The GDELT Project

At-Scale OCR Of Television News Experiments: Early Statistics From 2% Of Shows

While we have OCR'd almost the totality of the TV News Archive through GCP's Cloud Vision AI API, those OCR results are in the form of massive montage-level JSON files, containing the character-level OCR information for as many as 200 seconds of airtime at a time. We have finally begun compiling all of that massive character-level data into per-frame OCR summaries to get a sense of just how much text is contained with the Archive's quarter century of global television news. As of this afternoon we have processed just over 2% of the entire Archive and here are some initial statistics from that small sample of 180K broadcasts: of 442M 1fps frames OCR'd, 374M contained at least some recognizable text (84%).

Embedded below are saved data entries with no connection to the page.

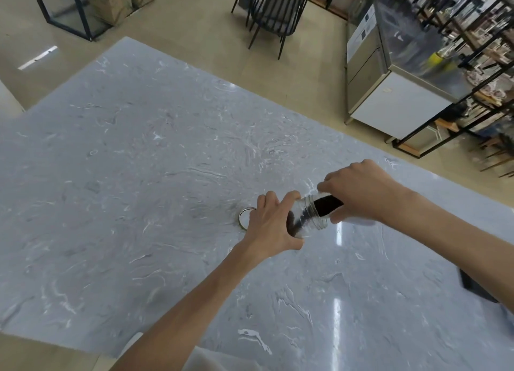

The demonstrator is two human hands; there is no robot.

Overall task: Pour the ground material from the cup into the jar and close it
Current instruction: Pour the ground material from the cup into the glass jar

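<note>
My left hand (271, 224) grips a clear glass jar (307, 219), tilted with its threaded mouth pointing right. Dark ground material lies inside the jar near my palm. My right hand (358, 192) holds a clear cup (329, 205) tipped against the jar's mouth, with dark ground material showing at its opening. Most of the cup is hidden under my fingers. A round metal lid (244, 217) lies on the grey marbled table (139, 175) just left of my left hand, partly hidden by it.
A dark flat object (472, 285) lies at the table's right edge beneath my right forearm. Beyond the table are a black chair (275, 11), a white and steel cabinet (389, 98), and black metal shelving (472, 50) at the right.
</note>
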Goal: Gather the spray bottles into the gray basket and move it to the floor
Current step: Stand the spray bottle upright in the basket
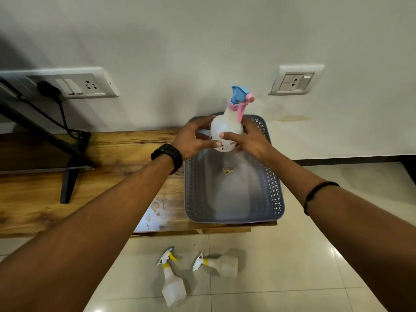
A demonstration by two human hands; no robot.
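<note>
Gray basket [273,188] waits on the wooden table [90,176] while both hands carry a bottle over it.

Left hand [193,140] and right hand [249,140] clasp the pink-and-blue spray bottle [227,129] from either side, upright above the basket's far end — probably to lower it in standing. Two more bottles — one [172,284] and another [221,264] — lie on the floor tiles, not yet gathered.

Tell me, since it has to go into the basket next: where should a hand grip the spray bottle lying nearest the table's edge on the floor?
Probably around the narrow neck just behind the yellow collar of the lying spray bottle, coming from above. It lies on its side, head pointing left, and the body widens toward the base.
</note>
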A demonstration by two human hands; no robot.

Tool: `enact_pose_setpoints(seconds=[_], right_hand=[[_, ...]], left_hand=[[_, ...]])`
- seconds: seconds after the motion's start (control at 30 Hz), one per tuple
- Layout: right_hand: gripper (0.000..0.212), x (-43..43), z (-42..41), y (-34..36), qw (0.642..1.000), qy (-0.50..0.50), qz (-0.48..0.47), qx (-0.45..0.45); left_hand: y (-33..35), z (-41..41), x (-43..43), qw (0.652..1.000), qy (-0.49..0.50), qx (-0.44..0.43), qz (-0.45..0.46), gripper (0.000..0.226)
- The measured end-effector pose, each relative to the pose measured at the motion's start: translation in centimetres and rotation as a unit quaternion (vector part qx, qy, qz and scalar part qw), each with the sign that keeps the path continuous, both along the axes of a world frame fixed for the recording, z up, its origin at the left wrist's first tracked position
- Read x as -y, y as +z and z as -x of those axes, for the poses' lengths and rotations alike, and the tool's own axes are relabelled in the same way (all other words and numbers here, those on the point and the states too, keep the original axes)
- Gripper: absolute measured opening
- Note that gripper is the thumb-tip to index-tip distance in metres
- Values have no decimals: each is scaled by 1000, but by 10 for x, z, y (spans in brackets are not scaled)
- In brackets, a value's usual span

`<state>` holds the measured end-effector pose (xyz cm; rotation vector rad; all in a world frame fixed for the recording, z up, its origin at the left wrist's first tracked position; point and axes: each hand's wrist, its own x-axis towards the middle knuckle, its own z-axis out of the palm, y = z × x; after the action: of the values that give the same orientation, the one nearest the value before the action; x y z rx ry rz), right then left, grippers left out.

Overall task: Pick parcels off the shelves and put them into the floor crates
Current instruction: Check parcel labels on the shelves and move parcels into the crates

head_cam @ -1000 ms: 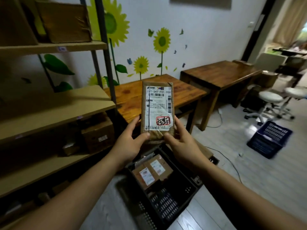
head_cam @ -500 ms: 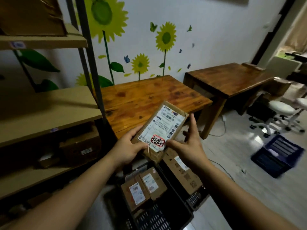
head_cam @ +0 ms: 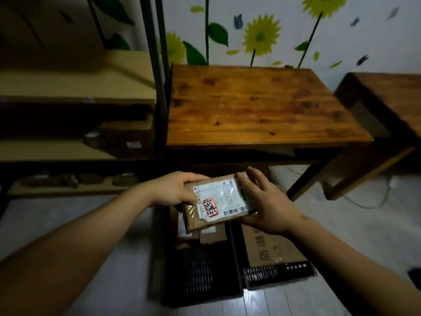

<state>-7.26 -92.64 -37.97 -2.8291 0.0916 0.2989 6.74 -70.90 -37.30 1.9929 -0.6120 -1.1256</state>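
Roughly crosswise parcel (head_cam: 193,218), label (head_cam: 218,199) up

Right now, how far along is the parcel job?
Done: small parcels lie in the left crate and a large carton in the right crate. In hand: the left hand and right hand hold a labelled parcel above the crates, not yet released. Left: boxes sit on the shelf, and darker items on the lower shelf, too dim to count.

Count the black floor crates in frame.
2, side by side below the held parcel: left crate, right crate with a large carton. A dark shape at right edge could be another.
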Motion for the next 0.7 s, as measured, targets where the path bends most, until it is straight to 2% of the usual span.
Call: enact_pose_setpoints(seconds=[0.13,0.23,0.37,0.43,0.6,0.7], right_hand=[[115,2,4,-47,998,2,-14,-65],[115,-9,9,-97,993,-18,-39,-111],[108,-28,15,-179,985,-45,-66,-155],[109,-37,16,-227,982,-39,-62,-173],[107,-49,21,-336,978,-45,-48,-198],[99,-50,26,-393,977,-44,-52,-204]], left_hand=[[-54,15,6,1000,5,14,-13,63],[-110,25,-5,995,-18,95,-29,66],[-204,46,-32,983,-82,145,-83,111],[-253,58,-40,970,-120,181,-107,119],[-359,73,-46,962,-108,228,-107,106],[-417,79,-44,971,-69,212,-85,98]])
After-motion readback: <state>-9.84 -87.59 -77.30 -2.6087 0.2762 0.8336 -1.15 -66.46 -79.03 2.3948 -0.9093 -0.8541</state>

Instead of OCR'ing 442M individual images, our montage-based workflow means we actually only OCR'd 2.9M distinct montage images, with an average of 148 frames per montage, accelerating the OCR process and reducing costs by 148x. There were 407M text blocks containing 36.7B characters making up 6.8B words, with an average of 98 characters / 18 words per frame.

As a reflection of the sheer magnitude of OCR at these scales, the API examined 143 trillion pixels in just this small sample, of which 10 trillion contained text (7.4% of onscreen space), resulting in 42TB of JSON.